◆ Work request
Because the lines must stay identical, write out the data without changing anything.

◆ Data provided
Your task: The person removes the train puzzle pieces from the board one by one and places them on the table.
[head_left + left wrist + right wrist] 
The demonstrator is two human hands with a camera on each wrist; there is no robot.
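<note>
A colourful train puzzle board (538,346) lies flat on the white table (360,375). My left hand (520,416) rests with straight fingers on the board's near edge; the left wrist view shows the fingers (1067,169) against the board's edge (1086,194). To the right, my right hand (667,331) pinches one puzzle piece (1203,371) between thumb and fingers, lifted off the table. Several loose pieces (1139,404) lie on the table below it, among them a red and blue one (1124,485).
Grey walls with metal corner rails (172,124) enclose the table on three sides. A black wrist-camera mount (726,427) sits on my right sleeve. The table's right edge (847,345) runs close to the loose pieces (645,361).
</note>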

◆ Your response
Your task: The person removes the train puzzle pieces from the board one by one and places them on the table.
[head_left + left wrist + right wrist] 
The demonstrator is two human hands with a camera on each wrist; there is no robot.
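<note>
A colourful train puzzle board (538,346) lies flat on the white table (360,375). My left hand (520,416) rests with straight fingers on the board's near edge; the left wrist view shows the fingers (1067,169) against the board's edge (1086,194). To the right, my right hand (667,331) pinches one puzzle piece (1203,371) between thumb and fingers, lifted off the table. Several loose pieces (1139,404) lie on the table below it, among them a red and blue one (1124,485).
Grey walls with metal corner rails (172,124) enclose the table on three sides. A black wrist-camera mount (726,427) sits on my right sleeve. The table's right edge (847,345) runs close to the loose pieces (645,361).
</note>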

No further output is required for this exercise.